### Task prompt:
Scan the records for the string "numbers", then copy each line that has it.

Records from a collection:
# # # # # # #
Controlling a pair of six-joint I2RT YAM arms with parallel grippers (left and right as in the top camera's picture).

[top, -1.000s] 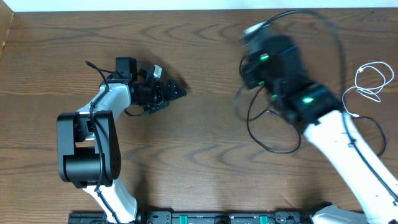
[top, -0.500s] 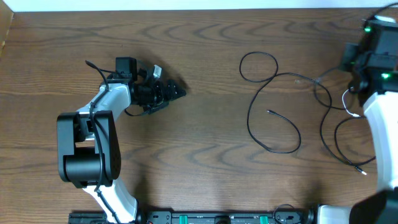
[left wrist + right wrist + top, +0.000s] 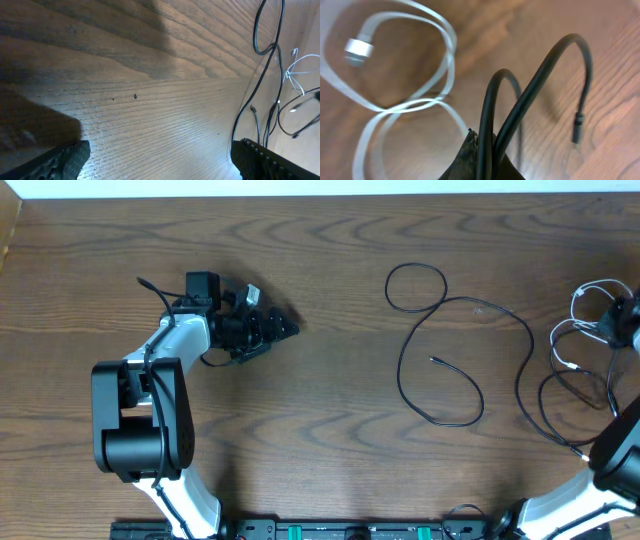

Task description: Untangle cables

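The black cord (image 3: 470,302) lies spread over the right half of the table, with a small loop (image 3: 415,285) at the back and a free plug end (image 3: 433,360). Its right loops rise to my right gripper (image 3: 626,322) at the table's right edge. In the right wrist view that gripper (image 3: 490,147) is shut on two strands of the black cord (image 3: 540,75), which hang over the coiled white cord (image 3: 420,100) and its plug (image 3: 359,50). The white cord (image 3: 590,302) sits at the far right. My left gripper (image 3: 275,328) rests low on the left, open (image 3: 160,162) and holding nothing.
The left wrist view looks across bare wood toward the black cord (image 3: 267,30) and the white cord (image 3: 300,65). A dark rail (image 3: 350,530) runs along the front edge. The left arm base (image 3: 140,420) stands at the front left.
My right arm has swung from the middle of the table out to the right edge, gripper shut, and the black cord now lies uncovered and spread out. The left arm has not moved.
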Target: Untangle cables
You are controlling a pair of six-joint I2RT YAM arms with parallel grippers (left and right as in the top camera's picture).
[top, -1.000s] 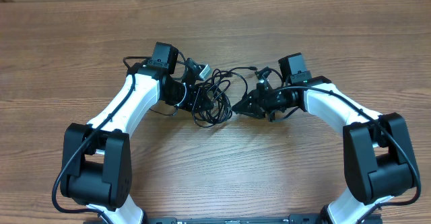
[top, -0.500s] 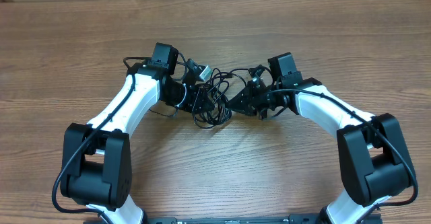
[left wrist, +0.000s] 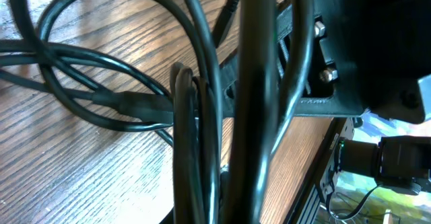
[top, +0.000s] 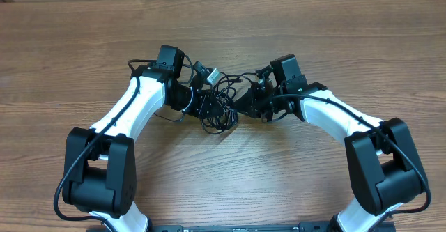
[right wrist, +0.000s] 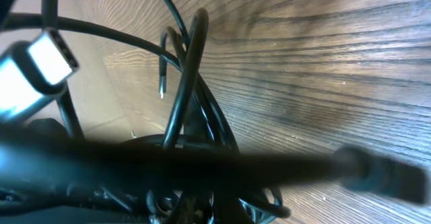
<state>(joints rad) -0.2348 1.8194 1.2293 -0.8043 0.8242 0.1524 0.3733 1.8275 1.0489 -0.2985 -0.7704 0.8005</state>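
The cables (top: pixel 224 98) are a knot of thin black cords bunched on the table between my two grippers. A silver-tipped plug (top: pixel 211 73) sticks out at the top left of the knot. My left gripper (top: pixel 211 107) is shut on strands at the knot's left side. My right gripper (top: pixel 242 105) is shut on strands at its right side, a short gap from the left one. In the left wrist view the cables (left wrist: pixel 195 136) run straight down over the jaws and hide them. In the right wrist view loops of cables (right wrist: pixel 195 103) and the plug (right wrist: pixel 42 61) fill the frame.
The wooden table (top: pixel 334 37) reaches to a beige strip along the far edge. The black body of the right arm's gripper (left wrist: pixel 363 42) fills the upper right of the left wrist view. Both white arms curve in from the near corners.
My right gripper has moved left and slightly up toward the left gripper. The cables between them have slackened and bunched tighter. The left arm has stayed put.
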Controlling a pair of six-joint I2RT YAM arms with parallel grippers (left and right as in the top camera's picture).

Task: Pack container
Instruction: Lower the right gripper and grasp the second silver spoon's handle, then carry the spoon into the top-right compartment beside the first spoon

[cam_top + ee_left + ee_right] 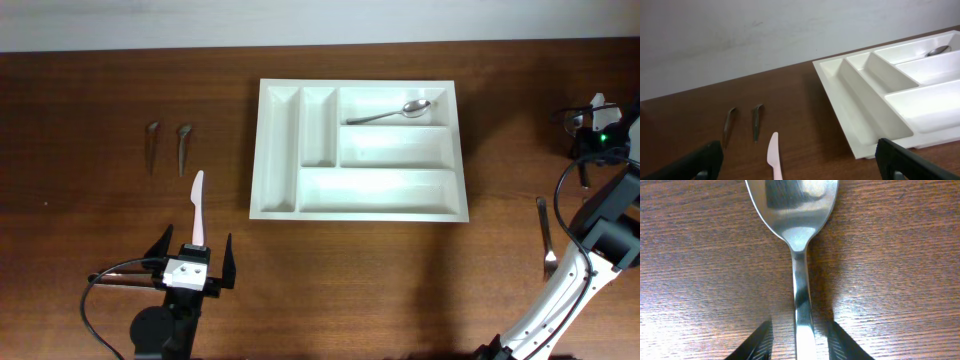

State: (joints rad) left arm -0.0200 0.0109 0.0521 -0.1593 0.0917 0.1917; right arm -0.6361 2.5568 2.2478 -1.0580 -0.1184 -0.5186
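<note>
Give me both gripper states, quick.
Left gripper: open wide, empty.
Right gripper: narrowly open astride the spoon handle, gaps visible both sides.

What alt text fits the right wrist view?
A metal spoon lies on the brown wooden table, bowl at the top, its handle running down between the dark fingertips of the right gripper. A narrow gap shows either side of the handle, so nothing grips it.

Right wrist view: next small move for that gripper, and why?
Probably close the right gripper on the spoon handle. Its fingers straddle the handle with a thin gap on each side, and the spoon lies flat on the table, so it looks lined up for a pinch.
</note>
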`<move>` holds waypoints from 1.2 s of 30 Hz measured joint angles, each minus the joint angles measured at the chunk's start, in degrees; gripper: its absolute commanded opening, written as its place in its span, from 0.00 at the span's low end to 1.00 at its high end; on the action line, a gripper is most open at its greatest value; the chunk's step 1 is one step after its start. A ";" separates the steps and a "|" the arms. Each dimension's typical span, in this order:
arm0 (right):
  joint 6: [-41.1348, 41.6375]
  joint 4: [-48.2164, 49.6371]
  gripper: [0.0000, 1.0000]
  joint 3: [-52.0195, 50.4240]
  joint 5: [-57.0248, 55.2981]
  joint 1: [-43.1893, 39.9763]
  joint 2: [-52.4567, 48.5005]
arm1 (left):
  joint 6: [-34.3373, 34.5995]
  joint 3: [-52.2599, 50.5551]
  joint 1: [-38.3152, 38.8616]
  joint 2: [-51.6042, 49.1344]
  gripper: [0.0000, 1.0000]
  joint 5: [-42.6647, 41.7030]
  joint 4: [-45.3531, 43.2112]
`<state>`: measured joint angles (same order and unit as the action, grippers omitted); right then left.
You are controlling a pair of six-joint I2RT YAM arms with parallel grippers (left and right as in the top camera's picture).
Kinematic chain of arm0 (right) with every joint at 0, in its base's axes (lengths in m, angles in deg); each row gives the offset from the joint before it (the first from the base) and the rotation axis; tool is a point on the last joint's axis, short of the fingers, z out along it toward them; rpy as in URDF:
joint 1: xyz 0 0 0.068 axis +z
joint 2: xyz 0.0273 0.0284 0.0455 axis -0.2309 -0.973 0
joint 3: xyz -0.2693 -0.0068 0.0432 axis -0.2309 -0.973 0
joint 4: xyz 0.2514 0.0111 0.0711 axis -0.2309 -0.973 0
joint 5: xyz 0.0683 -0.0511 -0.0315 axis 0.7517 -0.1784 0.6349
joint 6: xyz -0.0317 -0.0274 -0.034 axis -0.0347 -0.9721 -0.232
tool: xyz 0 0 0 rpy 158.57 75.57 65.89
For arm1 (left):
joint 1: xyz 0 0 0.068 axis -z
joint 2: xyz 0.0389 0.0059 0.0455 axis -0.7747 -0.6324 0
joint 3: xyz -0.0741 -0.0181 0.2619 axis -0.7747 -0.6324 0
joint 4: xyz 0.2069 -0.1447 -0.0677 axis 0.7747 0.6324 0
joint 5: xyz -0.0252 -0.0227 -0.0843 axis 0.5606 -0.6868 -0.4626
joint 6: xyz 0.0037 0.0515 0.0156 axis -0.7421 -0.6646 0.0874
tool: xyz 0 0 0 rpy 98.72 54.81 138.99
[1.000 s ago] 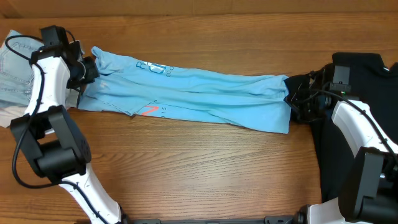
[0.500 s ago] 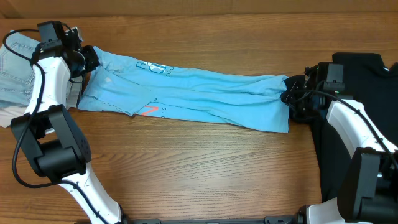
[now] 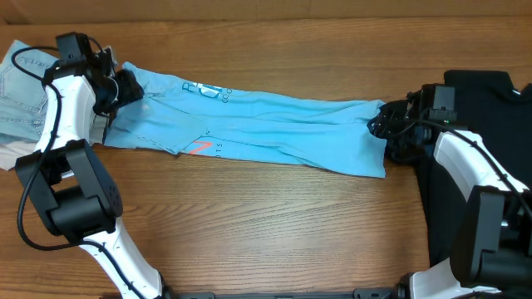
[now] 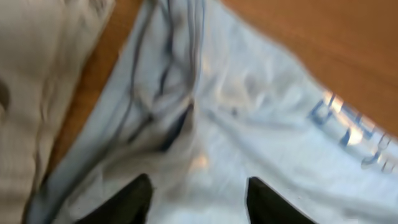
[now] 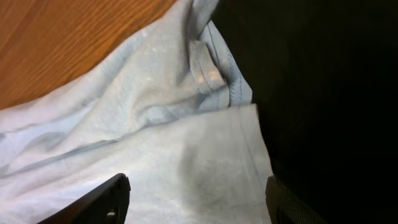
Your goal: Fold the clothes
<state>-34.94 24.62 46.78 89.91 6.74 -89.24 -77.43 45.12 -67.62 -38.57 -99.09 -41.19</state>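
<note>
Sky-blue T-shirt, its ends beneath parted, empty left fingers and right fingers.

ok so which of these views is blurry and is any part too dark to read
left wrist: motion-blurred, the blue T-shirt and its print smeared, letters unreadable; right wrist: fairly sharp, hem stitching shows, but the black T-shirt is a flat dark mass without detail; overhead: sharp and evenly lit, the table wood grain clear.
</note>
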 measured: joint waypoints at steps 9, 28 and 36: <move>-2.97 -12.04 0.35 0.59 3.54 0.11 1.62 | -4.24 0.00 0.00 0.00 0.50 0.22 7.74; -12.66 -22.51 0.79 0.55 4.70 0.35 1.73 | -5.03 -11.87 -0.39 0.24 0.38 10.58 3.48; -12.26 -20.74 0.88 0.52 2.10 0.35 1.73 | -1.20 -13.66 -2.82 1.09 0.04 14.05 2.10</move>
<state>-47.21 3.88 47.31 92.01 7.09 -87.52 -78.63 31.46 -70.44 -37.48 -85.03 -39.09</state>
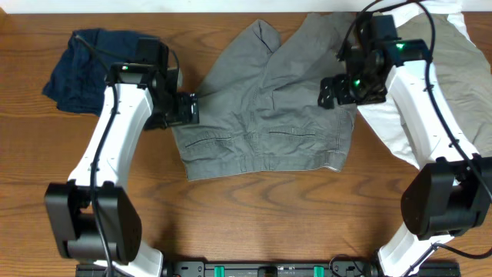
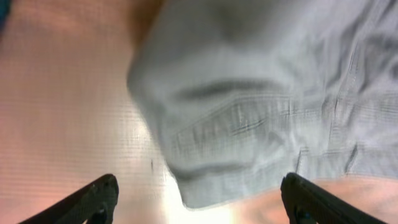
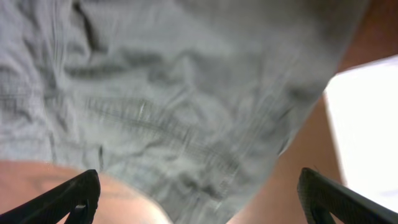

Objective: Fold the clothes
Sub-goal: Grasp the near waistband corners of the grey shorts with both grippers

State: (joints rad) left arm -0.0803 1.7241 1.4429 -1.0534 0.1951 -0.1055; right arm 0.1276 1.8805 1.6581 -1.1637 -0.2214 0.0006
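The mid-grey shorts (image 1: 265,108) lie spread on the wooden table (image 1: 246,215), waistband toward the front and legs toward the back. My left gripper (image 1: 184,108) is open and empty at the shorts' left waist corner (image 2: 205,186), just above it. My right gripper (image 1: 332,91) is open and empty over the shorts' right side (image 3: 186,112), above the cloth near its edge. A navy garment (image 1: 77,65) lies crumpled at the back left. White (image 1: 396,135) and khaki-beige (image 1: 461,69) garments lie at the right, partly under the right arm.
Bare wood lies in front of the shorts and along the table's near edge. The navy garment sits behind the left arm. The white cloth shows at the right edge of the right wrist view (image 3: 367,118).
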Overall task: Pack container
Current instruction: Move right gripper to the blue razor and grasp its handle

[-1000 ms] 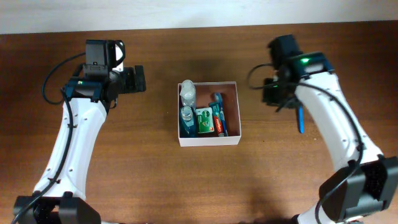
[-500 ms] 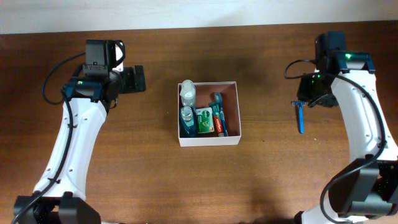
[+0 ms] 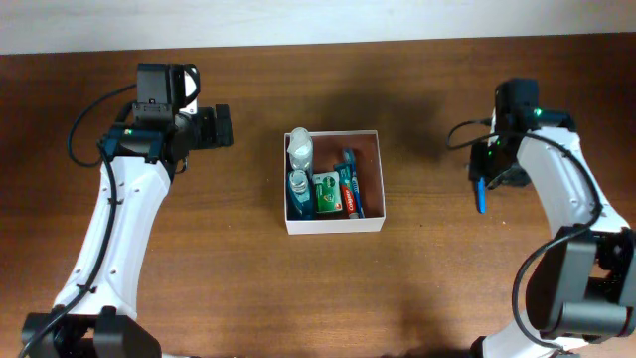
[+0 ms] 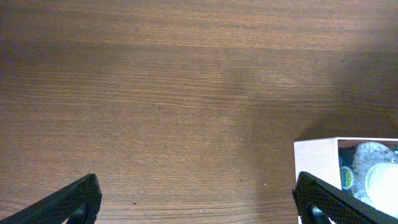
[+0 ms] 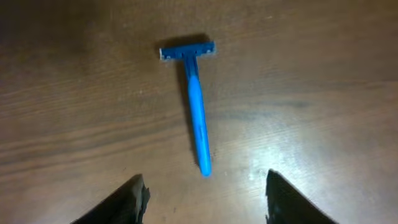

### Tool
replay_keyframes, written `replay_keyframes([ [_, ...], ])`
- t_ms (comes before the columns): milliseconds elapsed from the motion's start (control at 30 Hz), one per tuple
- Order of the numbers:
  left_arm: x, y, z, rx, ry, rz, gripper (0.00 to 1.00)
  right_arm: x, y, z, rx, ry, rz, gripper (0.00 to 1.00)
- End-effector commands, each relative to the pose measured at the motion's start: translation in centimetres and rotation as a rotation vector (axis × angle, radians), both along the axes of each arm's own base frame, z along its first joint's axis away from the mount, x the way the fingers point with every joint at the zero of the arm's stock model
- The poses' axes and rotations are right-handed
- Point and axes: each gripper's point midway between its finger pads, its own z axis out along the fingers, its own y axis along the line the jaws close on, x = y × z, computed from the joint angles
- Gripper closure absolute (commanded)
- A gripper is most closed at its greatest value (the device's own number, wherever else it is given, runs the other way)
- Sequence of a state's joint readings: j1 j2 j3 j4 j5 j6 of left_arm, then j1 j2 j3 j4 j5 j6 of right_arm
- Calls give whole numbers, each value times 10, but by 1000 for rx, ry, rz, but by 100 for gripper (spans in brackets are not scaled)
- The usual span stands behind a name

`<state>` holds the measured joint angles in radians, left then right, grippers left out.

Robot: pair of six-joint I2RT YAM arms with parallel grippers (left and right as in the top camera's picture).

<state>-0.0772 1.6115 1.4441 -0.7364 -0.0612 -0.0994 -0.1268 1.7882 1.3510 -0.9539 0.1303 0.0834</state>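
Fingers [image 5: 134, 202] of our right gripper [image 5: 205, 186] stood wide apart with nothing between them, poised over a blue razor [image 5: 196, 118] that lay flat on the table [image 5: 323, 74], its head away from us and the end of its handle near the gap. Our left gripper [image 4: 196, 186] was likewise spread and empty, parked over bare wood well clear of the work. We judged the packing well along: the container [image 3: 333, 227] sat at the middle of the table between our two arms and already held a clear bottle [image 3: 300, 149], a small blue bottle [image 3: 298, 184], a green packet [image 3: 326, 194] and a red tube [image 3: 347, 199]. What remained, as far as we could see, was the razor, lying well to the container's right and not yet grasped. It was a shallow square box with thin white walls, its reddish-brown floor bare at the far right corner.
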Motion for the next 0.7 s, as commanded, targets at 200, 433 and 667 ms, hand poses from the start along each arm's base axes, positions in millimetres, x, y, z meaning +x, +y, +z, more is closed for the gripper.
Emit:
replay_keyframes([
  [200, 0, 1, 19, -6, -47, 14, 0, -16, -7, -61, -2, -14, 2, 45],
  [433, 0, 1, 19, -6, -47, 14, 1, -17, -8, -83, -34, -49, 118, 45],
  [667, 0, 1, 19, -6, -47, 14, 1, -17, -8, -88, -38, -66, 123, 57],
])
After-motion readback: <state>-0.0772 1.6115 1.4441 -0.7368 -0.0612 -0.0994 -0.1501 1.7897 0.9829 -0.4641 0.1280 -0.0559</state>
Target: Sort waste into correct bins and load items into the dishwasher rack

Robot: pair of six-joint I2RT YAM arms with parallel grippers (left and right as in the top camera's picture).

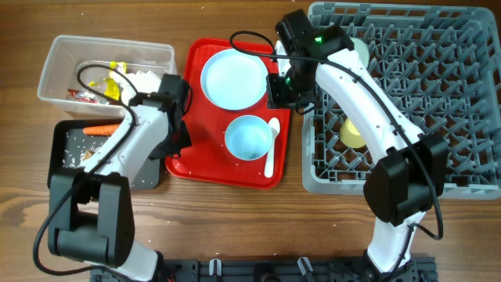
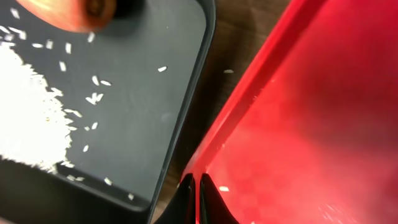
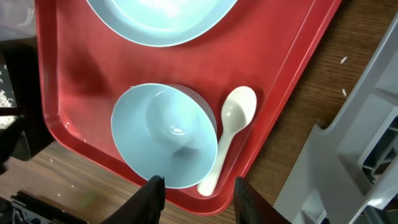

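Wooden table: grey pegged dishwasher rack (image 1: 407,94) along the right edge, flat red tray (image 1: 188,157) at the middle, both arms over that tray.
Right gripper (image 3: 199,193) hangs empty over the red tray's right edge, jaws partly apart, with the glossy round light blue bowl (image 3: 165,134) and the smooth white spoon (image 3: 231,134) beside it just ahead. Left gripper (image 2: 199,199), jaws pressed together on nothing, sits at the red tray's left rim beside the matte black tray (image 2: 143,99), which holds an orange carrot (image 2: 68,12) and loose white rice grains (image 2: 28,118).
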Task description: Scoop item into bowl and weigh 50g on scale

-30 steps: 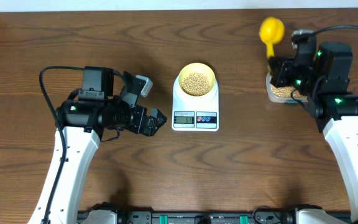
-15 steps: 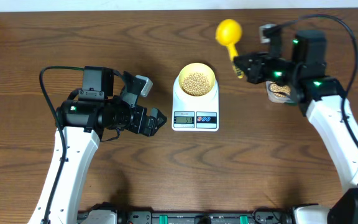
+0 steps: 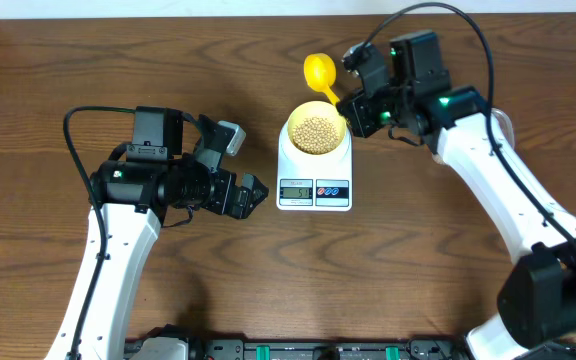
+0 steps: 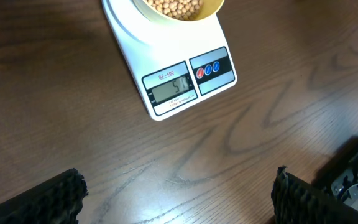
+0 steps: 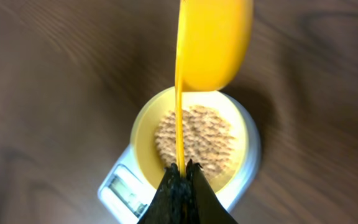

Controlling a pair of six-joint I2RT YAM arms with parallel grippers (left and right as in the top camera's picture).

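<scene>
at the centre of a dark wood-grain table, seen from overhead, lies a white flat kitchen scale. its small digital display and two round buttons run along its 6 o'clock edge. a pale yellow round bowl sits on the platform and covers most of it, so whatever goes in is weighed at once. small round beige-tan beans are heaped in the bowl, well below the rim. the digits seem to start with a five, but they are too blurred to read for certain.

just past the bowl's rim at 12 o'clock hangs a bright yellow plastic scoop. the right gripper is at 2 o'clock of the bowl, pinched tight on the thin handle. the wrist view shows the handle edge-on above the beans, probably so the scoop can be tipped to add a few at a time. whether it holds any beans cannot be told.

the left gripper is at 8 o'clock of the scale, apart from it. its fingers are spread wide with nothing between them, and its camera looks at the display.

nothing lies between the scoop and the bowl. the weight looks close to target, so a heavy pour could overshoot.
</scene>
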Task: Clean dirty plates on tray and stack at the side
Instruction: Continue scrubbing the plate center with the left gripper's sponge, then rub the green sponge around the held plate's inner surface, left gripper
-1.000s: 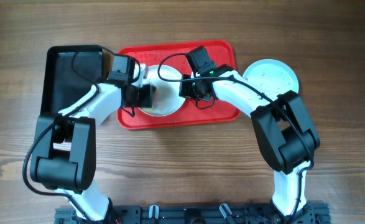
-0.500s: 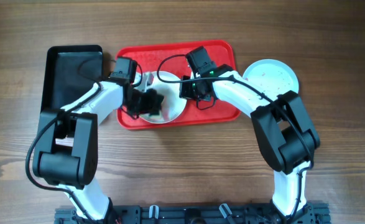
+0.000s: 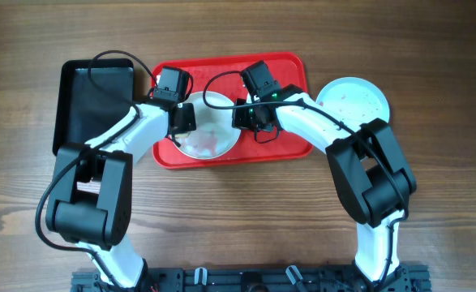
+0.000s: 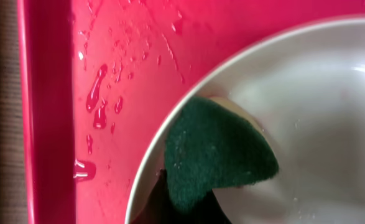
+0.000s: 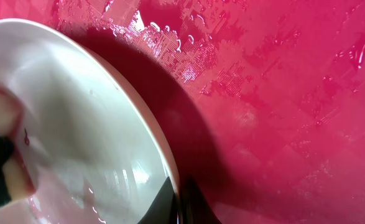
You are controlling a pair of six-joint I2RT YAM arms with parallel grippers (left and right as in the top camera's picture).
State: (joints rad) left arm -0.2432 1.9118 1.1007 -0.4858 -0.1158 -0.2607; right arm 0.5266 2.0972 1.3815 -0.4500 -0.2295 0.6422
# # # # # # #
### Reply:
- Order of the numbers:
- Calls give whole numbers, each value times 10, but by 1000 for rx, ry, rz, but by 100 for gripper (spans in brackets are not scaled)

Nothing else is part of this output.